Gennaro: «Credo fortemente che anche la comunicazione e l’immagine siano una forma d’arte, anche per noi ovviamente non conta solo la musica, ma siamo due che si concentrano solo su quello. Siamo anti autopromozione. Non lo abbiamo mai fatto, non ci siamo mai fatti pubblicità. Non abbiamo mai detto a qualcuno “votaci”. Probabilmente diventa più difficile imporsi ma, secondo noi, è il modo più giusto. Uno ascolta, apprezza, ti segue. Oppure no. Ci impegniamo per essere apprezzati. Non cerchiamo di spingere la gente a crederci simpatici».
Alessio: «Probabilmente non lo siamo neanche». (ride, ndr)
Pensate che l’esperienza di X Factor vi abbia tolto qualcosa?
Alessio: «Non ci ha tolto niente, anzi, ci ha dato tantissimo. Abbiamo imparato molto, hanno iniziato a seguirci molte più persone, abbiamo imparato a interagire con i fan. Tutte situazioni che ci hanno aiutato anche nella composizione».
Gennaro: «Anche le situazioni difficili, che creano ansia».
Cos’è che vi crea ansia?
Gennaro: «A me la vita, costantemente. Stare sul palco, avere le persone che ti guardano mentre tu non riesci a guardare loro»
Nel brano So parlate di paura, di quanto può essere semplice ammettere di aver bisogno di qualcuno. Che cosa vi ha aiutato, di che cosa avevate bisogno?
Alessio: «Avevamo bisogno di qualcuno che ci dicesse come stavano davvero le cose e l’aiuto è arrivato dalle persone che lavorano con noi da sempre, Rufus per primo. Quando esci da un talent hai il cervello che va da tutte le parti. Avere qualcuno accanto che ti calma è fondamentale».
E, fuori dallo studio? Dov’è il vostro “distacco”?
Alessio: «Io per staccare spengo il cervello».
Gennaro: «Quando vogliamo sentirci persone “normali” ci chiudiamo in casa con i nostri amici. Con chi non fa la nostra vita. Anche solo uscire dallo studio ci fa stare bene. Io vivo lì, ho una camera lì dentro. Ci sto benissimo ed è casa mia, non è pesante. Ma ogni tanto devo scappare».
Non avete mai pensato di trasferirvi a Milano o Roma, per lavoro?
Gennaro: «Siamo molto legati al nostro paese, al posto in cui viviamo. Tutto è partito da Somma Vesuviana e finché c’è la possibilità di stare a casa propria, in un posto che ti da energia positiva, che non ti mette ansia, perché andarsene?».

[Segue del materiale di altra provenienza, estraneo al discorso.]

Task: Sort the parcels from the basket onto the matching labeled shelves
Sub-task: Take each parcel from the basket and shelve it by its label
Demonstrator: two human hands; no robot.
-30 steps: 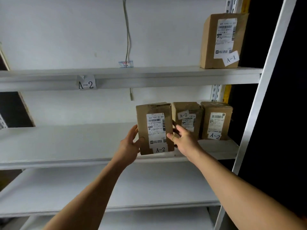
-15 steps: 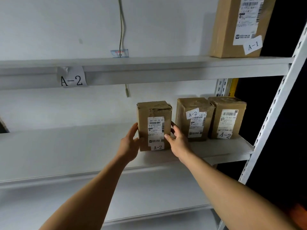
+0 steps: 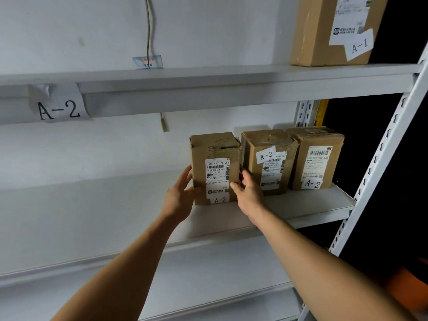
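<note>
A brown cardboard parcel (image 3: pixel 215 167) tagged A-2 stands upright on the white middle shelf (image 3: pixel 308 209). My left hand (image 3: pixel 180 193) lies against its left side with straight fingers. My right hand (image 3: pixel 247 191) touches its right side, thumb on the front face, fingers reaching into the gap beside the neighbouring parcel. Two more A-2 parcels (image 3: pixel 269 161) (image 3: pixel 316 158) stand to its right. A paper A-2 label (image 3: pixel 58 103) hangs on the edge of the shelf above.
A larger parcel marked A-1 (image 3: pixel 333 31) stands on the upper shelf (image 3: pixel 231 75) at the right. A perforated white upright (image 3: pixel 379 163) bounds the rack's right side. A cable (image 3: pixel 149 31) hangs down the wall. A lower shelf (image 3: pixel 208 279) runs under my arms.
The parcel went from held in front of the shelf edge to standing on the shelf beside the other two. My view has come closer and tilted.
</note>
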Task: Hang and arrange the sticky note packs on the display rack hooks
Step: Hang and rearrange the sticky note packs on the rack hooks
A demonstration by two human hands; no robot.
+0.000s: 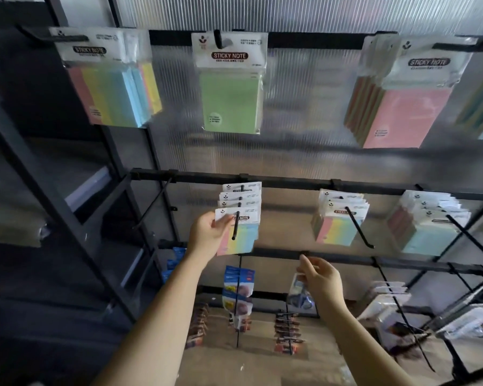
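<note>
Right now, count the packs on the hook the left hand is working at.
4 show: the front pack, pinched by the left hand, and three header cards stacked behind it toward the bar. More may be hidden.
</note>
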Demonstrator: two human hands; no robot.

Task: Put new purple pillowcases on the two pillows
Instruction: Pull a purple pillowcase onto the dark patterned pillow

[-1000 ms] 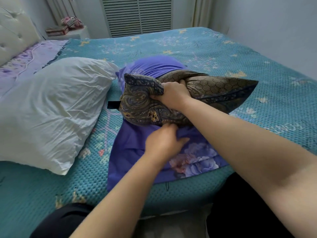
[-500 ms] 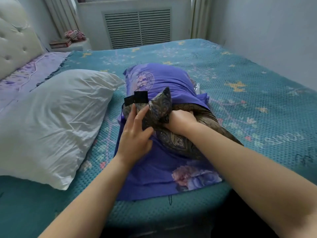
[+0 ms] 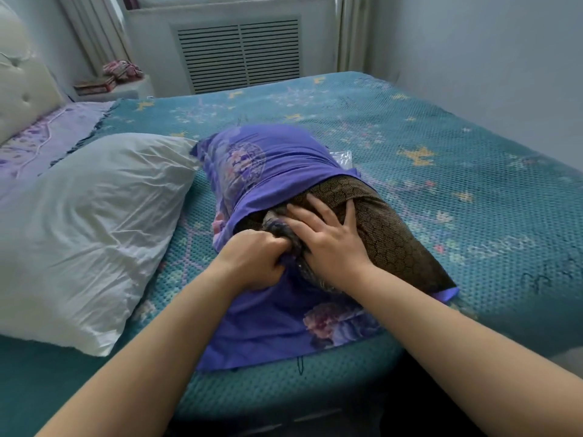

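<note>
A dark brown patterned pillow (image 3: 391, 234) lies on the bed, its far half inside a purple flowered pillowcase (image 3: 262, 165). The case's lower layer spreads toward me under the pillow. My left hand (image 3: 252, 263) grips bunched fabric at the pillow's near left corner, at the case's opening. My right hand (image 3: 328, 241) lies flat on the pillow with fingers spread, pressing it. A bare white pillow (image 3: 85, 228) lies to the left, touching the purple case.
A teal bedspread (image 3: 457, 171) covers the bed. A padded headboard (image 3: 22, 89) stands at the far left, with a lilac sheet below it. A bedside table (image 3: 110, 86) holds books. A wall vent is behind the bed. Clear plastic peeks out behind the purple case.
The purple case now covers more of the dark pillow. My left hand went from resting open on the corner to gripping fabric. My right hand opened flat on the pillow.
</note>
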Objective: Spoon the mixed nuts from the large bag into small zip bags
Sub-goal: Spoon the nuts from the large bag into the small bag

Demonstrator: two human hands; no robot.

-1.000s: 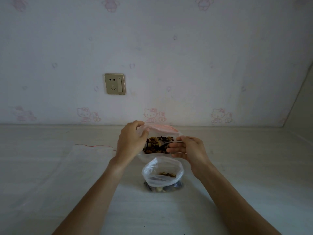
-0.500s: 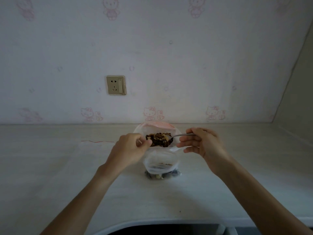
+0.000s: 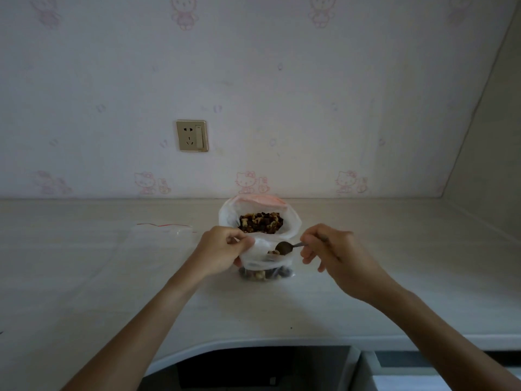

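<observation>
The large bag (image 3: 229, 214) stands open near the wall, with mixed nuts (image 3: 260, 222) showing inside. Right in front of it stands a small zip bag (image 3: 262, 256), clear, with nuts at its bottom. My left hand (image 3: 222, 251) pinches the small bag's left rim and holds it open. My right hand (image 3: 334, 249) grips the handle of a metal spoon (image 3: 284, 246). The spoon's bowl is tipped over the small bag's mouth, and nuts are spilling from it into the bag.
An empty clear zip bag with a red strip (image 3: 166, 230) lies flat on the pale counter (image 3: 84, 277) to the left. A wall socket (image 3: 192, 136) sits above. The counter's curved front edge (image 3: 253, 341) runs close below my arms.
My right hand carried the loaded spoon out of the large bag and tipped it over the small bag. My left hand moved from the large bag's rim to the small bag's rim.
</observation>
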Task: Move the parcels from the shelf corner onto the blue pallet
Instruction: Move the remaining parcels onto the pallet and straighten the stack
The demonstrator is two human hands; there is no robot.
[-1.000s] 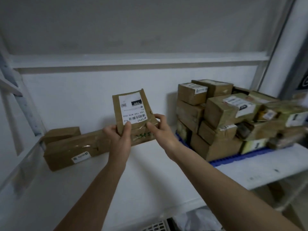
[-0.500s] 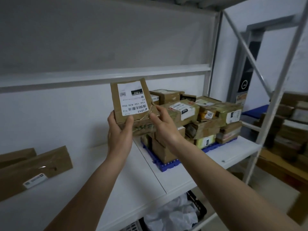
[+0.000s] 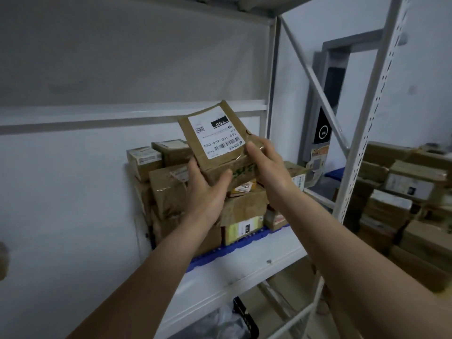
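Observation:
I hold a brown cardboard parcel (image 3: 215, 135) with a white shipping label, tilted, above the pile of parcels (image 3: 168, 189). My left hand (image 3: 205, 187) grips its lower left corner from beneath. My right hand (image 3: 266, 165) grips its right edge, thumb on the front face. The pile of several taped cardboard boxes stands on the blue pallet (image 3: 234, 248), which lies on the white shelf (image 3: 244, 272) against the back wall. The parcel hangs over the pile's middle and does not touch it, as far as I can tell.
A white perforated upright (image 3: 367, 133) and a diagonal brace (image 3: 315, 86) stand to the right of the pallet. Beyond them more stacked boxes (image 3: 403, 196) fill another rack. A dark crate with white bags (image 3: 234, 321) sits under the shelf. A brown parcel edge (image 3: 3, 260) shows far left.
Both hands carried the labelled parcel rightwards from the shelf corner to above the pallet pile. The parcel tilted clockwise. The long parcels at the left slid almost out of view.

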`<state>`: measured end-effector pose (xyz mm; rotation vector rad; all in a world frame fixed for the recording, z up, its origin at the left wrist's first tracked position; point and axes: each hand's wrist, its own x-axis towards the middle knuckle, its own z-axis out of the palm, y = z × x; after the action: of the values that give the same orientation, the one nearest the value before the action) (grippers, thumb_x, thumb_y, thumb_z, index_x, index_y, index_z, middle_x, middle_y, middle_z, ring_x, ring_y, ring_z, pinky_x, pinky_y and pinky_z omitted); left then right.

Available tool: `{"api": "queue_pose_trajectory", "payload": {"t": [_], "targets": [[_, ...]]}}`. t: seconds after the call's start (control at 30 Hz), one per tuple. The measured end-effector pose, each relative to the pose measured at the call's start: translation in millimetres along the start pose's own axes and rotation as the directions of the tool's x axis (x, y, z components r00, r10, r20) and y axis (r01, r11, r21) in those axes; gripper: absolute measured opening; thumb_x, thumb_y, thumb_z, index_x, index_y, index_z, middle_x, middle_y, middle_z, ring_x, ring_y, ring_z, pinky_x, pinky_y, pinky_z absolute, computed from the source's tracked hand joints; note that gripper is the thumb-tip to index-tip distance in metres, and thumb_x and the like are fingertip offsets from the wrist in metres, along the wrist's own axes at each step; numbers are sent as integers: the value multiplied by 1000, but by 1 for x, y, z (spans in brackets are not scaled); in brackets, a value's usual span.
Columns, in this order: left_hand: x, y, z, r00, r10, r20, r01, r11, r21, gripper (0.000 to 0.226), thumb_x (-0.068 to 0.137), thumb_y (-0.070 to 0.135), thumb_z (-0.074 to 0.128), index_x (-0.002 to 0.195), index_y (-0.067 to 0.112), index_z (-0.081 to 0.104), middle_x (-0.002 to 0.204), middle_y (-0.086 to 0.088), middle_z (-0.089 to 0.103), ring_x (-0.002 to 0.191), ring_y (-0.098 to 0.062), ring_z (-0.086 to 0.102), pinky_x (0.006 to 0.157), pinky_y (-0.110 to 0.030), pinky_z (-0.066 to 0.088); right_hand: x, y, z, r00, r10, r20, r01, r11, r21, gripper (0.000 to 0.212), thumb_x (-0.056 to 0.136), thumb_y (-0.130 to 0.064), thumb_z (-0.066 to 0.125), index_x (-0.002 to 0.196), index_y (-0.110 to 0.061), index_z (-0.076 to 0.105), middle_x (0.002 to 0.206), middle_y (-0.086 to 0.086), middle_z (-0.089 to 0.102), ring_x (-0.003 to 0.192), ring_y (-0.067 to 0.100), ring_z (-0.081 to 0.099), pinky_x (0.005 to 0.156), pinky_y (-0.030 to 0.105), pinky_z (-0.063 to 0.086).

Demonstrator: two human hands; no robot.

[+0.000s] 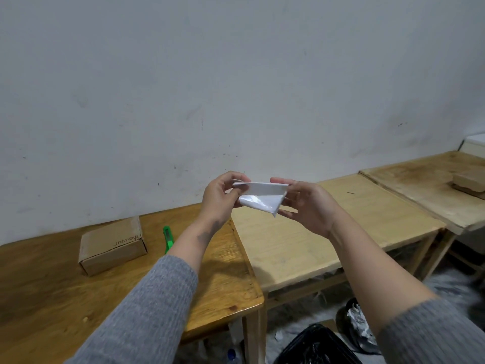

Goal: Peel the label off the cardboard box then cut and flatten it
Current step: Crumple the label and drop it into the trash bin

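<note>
A white label, folded over on itself, is held up in the air between both hands above the gap between two tables. My left hand pinches its left end and my right hand grips its right side. A small closed cardboard box with handwriting on its top sits on the darker wooden table to the left, apart from both hands. A green utility knife lies on that table just right of the box.
A paler wooden table stands beside the darker one, with a third table further right bearing a wooden block. Black rubbish bags and crumpled paper lie on the floor below. A white wall runs behind.
</note>
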<state>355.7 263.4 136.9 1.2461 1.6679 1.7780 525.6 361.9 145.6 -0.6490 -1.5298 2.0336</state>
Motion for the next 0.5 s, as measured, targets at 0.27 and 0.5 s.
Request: {"api": "queue_pose_trajectory", "payload": {"t": [0.27, 0.5], "targets": [[-5, -5, -8, 985, 162, 52, -170, 962, 212, 32, 90, -1, 56, 80, 27, 68, 82, 17, 68, 82, -5, 65, 73, -35, 55, 5, -14, 15, 997, 22, -74, -53, 888, -456, 27, 92, -35, 57, 105, -15, 71, 101, 7, 69, 89, 19, 64, 78, 29, 54], [-9, 6, -16, 983, 131, 132, -150, 978, 147, 31, 87, -3, 61, 82, 26, 71, 82, 12, 70, 76, -1, 65, 71, -26, 57, 3, -18, 16, 999, 26, -40, -40, 906, -421, 26, 83, -24, 70, 104, -9, 73, 96, 10, 73, 81, 18, 66, 70, 26, 55]]}}
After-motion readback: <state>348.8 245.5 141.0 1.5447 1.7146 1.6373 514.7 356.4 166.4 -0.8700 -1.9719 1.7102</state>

E all’estero? Con un disco del genere non vi piacerebbe suonare fuori dall’Italia?
Gennaro: «Ci piacerebbe molto, anche per capire che cosa succede fuori, avere un riscontro, conoscere altri artisti, altre influenze musicali. Però questa è la prima volta che usciamo dallo studio dopo tanti mesi, è il primo respiro. Dobbiamo pensare al live e quando sarà pronto potremo portarlo ovunque».
Che tipo di live sarà?
Gennaro: «Saremo in quattro sul palco, con Rufus e un altro componente con noi da sempre, dell’etichetta Casa Lavica. Entrambi lavorano con noi da più di quattro anni».

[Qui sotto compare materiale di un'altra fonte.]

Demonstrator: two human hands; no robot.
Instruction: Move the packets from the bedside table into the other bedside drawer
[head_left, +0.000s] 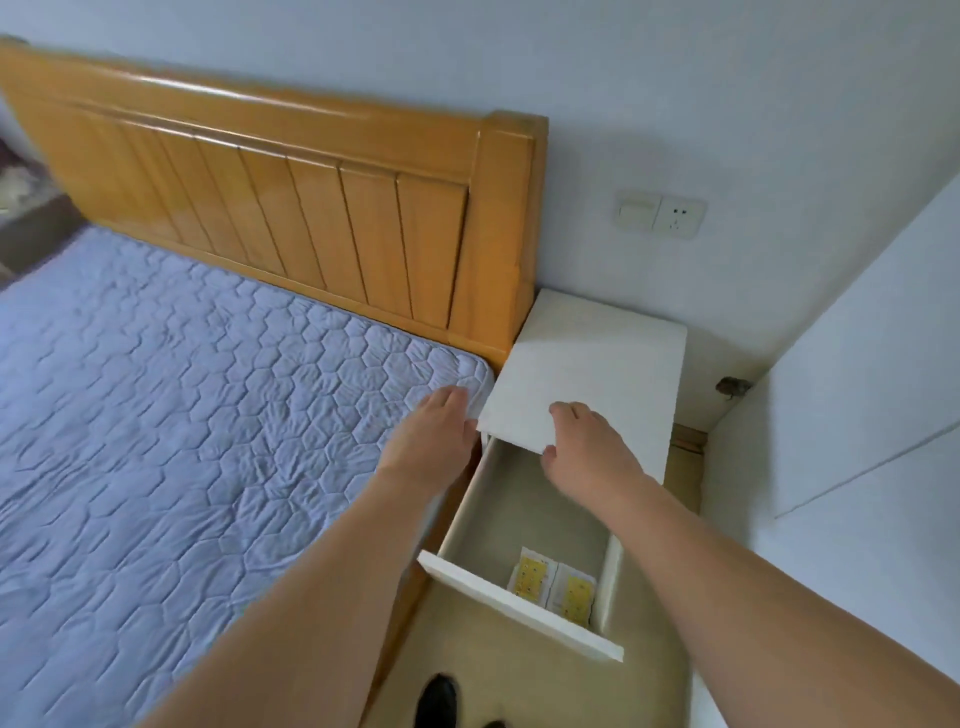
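Two packets (553, 584) at the open drawer's (519, 603) front, well below both hands — left hand (434, 436) flat, right hand (582, 447) loosely curled, holding nothing.

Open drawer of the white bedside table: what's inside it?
Two yellow-printed packets lie side by side near the drawer front. The tabletop and right hand cover its rear part.

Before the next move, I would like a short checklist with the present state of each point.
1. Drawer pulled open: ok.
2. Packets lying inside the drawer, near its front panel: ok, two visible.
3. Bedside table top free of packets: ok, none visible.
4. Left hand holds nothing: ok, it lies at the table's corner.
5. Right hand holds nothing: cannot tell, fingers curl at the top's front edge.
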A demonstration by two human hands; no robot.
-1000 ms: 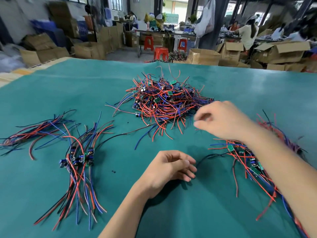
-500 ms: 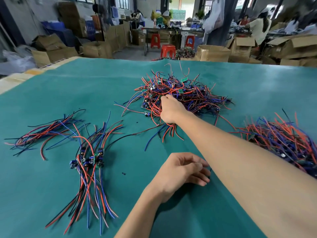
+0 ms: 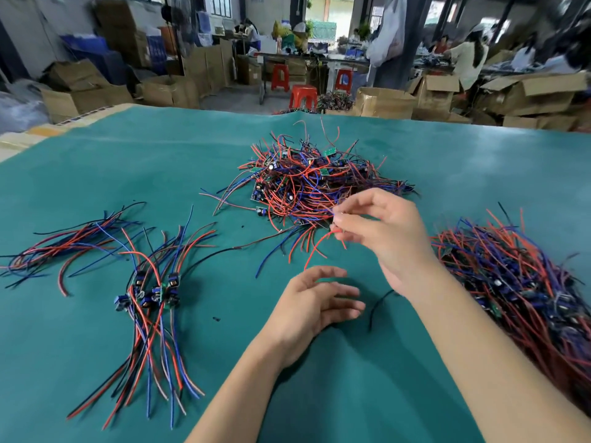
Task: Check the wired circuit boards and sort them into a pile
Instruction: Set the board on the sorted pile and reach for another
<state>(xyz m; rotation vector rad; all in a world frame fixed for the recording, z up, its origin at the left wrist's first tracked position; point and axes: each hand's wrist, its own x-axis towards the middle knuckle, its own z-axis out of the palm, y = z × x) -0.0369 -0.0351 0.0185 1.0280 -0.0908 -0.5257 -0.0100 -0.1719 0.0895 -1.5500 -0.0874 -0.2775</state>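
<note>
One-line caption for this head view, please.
Right hand pinches red wires at the central tangled pile; left hand hovers open.

The counter (image 3: 134, 161) is covered in plain teal cloth. The heap of wires (image 3: 313, 183) at the frame's centre is mostly red and blue with some black, dotted with small green boards. The bundle (image 3: 150, 302) at lower left mixes red, blue and black strands, as does the pile (image 3: 524, 282) at right. Red stools (image 3: 302, 95) and brown cardboard boxes (image 3: 383, 102) fill the top of the frame
</note>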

Alessio: «Sarà tutto suonato. Siamo musicisti oltre a essere cantanti. Ci alterneremo a seconda degli strumenti da suonare».
Sul palco portete anche la vostra forte identità musicale. Pensate di aver completato la ricerca del vostro stile?
Alessio: «Ora abbiamo fatto questo e questo siamo ora. Non è detto che nel tempo non cambieremo forma e idee. Ci basiamo sulla ricerca personale, non è che decidiamo di far qualcosa di “nuovo” o diverso. Non ci confrontiamo con gli altri, pensiamo solo a migliorare».
Gennaro: ««I nostri pezzi rappresentano quello che siamo adesso. La nostra identità musicale siamo noi. Non serve un’etichetta, ci basta fare quello che ci piace. Siamo stati liberi di poter fare quello che volevamo».
E che cosa volete ora?
Gennaro: «Far capire alle persone chi siamo veramente».